■ **Your objective**
Exactly as written, reproduce the lines from the beginning of the data through the line containing "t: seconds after"; the pictures are not reproduced.

※

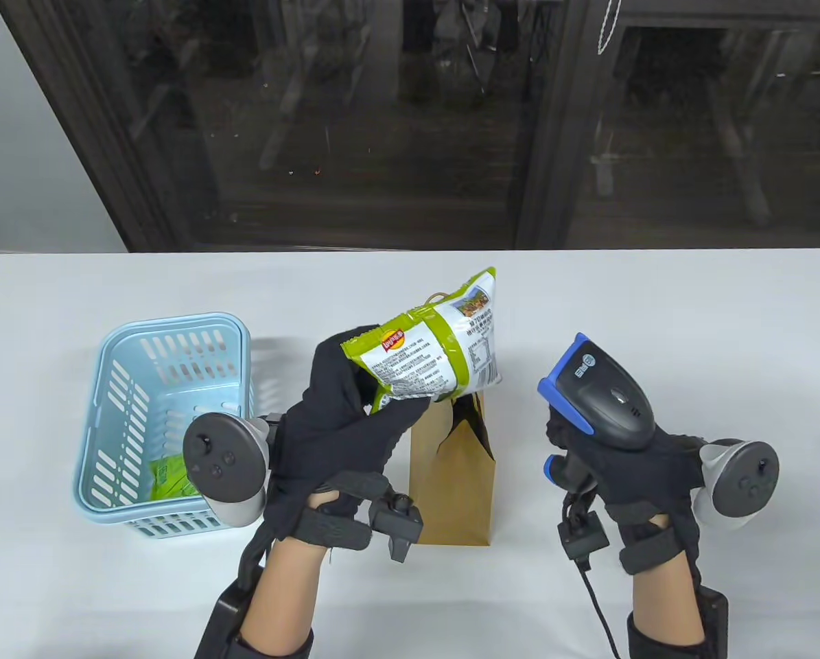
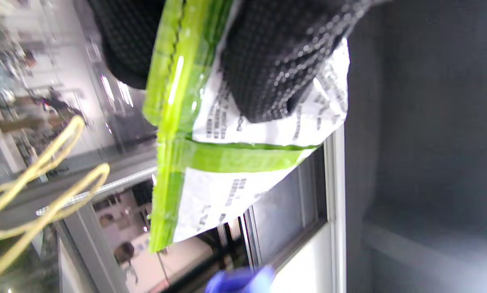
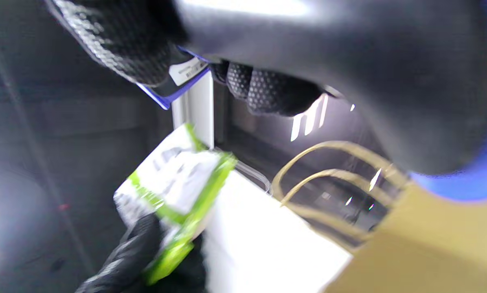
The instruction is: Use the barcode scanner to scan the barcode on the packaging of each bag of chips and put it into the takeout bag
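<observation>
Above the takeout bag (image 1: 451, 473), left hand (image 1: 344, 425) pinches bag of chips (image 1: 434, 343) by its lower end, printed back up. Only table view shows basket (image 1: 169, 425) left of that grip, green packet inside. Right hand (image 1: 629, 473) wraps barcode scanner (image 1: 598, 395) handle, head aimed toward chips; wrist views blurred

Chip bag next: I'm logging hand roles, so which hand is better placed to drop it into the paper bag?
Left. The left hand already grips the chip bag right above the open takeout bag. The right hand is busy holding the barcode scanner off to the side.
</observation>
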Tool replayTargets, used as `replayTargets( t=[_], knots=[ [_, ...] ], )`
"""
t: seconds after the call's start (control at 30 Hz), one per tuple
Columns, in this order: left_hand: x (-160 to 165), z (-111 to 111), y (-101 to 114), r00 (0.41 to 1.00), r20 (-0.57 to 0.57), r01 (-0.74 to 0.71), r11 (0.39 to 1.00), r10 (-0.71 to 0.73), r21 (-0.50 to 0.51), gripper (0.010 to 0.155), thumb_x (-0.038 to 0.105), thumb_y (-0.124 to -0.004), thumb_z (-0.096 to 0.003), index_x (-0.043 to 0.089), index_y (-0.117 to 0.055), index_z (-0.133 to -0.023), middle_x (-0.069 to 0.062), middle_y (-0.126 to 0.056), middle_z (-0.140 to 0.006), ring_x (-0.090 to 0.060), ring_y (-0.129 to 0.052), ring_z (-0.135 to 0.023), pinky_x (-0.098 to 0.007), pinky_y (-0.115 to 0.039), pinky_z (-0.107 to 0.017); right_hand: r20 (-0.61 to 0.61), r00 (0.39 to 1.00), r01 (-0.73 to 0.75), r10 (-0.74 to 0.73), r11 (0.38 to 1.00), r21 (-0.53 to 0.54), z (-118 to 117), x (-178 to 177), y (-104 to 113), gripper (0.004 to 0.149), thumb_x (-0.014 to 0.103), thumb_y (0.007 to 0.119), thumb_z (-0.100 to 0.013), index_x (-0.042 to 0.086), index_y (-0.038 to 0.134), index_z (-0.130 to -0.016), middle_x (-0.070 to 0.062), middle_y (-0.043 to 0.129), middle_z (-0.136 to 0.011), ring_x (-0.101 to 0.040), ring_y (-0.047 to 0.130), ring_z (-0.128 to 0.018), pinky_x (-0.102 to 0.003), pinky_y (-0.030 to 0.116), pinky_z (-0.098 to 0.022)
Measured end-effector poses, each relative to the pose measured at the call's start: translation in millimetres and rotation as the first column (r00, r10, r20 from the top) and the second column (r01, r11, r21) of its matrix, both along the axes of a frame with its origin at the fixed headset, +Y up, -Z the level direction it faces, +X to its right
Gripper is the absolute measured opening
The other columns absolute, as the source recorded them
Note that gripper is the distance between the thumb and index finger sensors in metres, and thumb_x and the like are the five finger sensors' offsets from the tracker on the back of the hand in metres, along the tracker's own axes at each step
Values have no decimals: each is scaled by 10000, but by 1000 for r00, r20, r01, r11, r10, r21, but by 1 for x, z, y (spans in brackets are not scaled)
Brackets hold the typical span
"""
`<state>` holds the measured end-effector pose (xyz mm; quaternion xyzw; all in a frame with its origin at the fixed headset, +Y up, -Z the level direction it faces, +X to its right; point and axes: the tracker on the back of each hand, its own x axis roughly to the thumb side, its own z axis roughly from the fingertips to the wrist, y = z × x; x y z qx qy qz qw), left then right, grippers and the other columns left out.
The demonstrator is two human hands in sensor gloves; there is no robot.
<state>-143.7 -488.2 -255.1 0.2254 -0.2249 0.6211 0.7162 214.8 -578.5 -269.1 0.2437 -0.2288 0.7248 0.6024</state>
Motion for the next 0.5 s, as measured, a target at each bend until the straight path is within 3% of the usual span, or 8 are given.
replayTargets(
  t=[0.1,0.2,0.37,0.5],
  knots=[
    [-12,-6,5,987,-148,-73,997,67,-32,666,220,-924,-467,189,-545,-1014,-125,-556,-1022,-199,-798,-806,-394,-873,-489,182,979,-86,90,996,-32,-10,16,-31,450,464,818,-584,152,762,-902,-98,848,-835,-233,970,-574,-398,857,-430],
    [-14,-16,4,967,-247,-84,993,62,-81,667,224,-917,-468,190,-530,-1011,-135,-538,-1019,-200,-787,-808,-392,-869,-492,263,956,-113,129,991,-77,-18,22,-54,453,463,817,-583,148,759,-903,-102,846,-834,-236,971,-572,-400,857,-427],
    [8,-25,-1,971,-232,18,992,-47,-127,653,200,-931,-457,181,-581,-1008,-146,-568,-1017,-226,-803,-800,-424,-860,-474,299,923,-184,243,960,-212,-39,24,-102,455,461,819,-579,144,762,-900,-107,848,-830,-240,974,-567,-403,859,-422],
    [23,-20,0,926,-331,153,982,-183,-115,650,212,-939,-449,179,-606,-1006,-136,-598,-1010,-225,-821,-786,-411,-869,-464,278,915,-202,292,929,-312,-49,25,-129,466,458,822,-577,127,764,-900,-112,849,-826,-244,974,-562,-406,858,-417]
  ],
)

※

■ **Answer section**
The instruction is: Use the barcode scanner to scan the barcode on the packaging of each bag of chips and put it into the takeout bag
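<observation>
Above the takeout bag (image 1: 451, 473), left hand (image 1: 344, 425) pinches bag of chips (image 1: 434, 343) by its lower end, printed back up. Only table view shows basket (image 1: 169, 425) left of that grip, green packet inside. Right hand (image 1: 629, 473) wraps barcode scanner (image 1: 598, 395) handle, head aimed toward chips; wrist views blurred

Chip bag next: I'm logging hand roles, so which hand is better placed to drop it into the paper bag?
Left. The left hand already grips the chip bag right above the open takeout bag. The right hand is busy holding the barcode scanner off to the side.
</observation>
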Tool replayTargets, used as `replayTargets( t=[_], knots=[ [_, ...] ], )`
"""
t: seconds after the call's start (control at 30 Hz), one per tuple

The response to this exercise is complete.